Lauren is a native Texan who was born and raised in San Antonio. While growing up in San Antonio, Lauren became aware of the inequality, specifically in education, around her. While attending a magnet high school outside of her zoned district and witnessed that students that looked like her ,but were not a part of the magnet program, were treated differently and not given the same opportunities. She also experienced discrimination at the hands of her college counselor, who discouraged her from attending a four year university, even after Lauren has been accepted into Columbia University, because a school like Columbia was “not for her”. While in high school, she honed in on these issues she saw as part of the Subiendo program at the University of Texas at Austin, where she had the opportunity to form policy to fund a program that would inform every student of all the post-secondary opportunities available to them.


During her time at Columbia University, Lauren became a young mom, something she said was one of her most significant accomplishments, as they drive her to create a better world with opportunities for them to thrive. Though she also highlighted how difficult it became for her to begin her career in policy. She had to turn down many of the opportunities and starting jobs in policy because they were unpaid, something that just was not possible for a mom of two children. This experience inspired her to become an advocate, for paid not only entry-level positions in the legislature but also for social services, which she and her family relied on as she began her career. In 2018 her family was selected to represent Texas in the Strolling Thunder an Advocacy Day hosted by the non-profit ZERO TO THREE. Her family had the opportunity to talk to their federal representatives and senator’s staff about how important programs like SNAP are to the many families who rely on similar programs.

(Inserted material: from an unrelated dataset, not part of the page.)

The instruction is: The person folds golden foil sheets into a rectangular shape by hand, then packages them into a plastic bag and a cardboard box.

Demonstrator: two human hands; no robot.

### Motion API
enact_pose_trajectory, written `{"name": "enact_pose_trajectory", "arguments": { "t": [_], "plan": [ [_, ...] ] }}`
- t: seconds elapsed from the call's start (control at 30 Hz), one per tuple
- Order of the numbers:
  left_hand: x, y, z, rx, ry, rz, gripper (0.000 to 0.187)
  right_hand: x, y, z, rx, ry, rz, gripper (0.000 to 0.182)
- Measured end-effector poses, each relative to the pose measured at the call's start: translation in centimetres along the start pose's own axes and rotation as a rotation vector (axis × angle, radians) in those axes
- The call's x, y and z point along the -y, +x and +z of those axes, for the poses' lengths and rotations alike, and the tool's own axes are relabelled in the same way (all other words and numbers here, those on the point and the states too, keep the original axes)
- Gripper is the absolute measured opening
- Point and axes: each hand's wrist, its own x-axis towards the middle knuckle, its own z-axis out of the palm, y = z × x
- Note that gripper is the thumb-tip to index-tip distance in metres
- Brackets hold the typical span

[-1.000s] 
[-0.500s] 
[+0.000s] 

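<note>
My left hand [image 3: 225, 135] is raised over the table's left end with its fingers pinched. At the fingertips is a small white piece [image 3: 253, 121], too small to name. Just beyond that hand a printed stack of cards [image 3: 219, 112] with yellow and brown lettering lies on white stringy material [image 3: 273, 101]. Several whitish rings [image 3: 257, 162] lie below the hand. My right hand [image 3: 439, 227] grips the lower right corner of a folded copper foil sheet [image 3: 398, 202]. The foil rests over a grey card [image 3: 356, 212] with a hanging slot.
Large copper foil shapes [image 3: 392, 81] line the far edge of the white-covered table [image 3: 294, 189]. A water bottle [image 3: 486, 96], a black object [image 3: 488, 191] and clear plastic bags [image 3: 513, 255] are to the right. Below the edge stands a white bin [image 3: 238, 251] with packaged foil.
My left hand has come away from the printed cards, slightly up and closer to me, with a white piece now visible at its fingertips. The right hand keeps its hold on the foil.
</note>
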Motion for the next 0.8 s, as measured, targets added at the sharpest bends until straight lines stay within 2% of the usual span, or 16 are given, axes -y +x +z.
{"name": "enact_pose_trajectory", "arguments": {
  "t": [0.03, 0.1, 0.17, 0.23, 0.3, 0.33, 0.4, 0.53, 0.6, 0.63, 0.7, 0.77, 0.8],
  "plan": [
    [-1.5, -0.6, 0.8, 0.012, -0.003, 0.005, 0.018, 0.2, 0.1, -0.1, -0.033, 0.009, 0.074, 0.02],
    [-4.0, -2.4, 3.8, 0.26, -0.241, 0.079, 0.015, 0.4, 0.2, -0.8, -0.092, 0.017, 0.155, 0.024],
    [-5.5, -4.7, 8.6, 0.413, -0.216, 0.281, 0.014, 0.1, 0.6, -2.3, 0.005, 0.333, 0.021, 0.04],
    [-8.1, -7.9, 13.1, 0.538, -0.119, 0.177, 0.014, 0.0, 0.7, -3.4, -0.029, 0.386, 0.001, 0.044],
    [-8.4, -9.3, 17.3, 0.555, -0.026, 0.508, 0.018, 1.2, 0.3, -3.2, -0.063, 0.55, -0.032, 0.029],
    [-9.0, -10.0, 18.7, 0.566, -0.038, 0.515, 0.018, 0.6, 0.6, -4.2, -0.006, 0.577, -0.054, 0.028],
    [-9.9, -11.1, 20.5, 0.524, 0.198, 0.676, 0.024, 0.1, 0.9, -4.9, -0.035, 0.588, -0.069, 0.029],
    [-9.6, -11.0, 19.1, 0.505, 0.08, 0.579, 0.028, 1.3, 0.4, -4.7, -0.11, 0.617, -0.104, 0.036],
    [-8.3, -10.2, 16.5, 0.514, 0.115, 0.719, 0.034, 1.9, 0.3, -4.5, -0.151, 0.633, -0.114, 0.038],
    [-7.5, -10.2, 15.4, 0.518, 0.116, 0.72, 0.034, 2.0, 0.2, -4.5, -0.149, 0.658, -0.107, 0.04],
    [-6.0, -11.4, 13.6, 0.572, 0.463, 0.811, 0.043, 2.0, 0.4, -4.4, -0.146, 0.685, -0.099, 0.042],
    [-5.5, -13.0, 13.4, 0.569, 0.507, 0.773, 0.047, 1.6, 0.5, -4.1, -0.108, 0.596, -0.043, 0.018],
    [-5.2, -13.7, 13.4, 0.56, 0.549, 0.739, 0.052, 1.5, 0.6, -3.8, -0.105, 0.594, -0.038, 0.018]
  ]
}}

Not only has Lauren been an advocate for her own family, but she also participated in a project where she helped families and individuals share their stories with the legislative leaders to impact the policies being enacted in Texas. She stated that it is essential to have the people whom the policies impact be in the room and have their voices heard when it comes to the policies that can affect them. She believes that in policy, people’s experiences should be forefront and continues to advocate for policies around children with disabilities and social welfare programs with this perspective in mind.


Lauren encourages the next generation of young women not to give up or listen to those who say you cannot accomplish something or that you do not belong. The louder they say those things, the greater the reason for you to be occupying that space. It is always more important to be there, even if it makes other people uncomfortable, because discomfort is where we see actual change.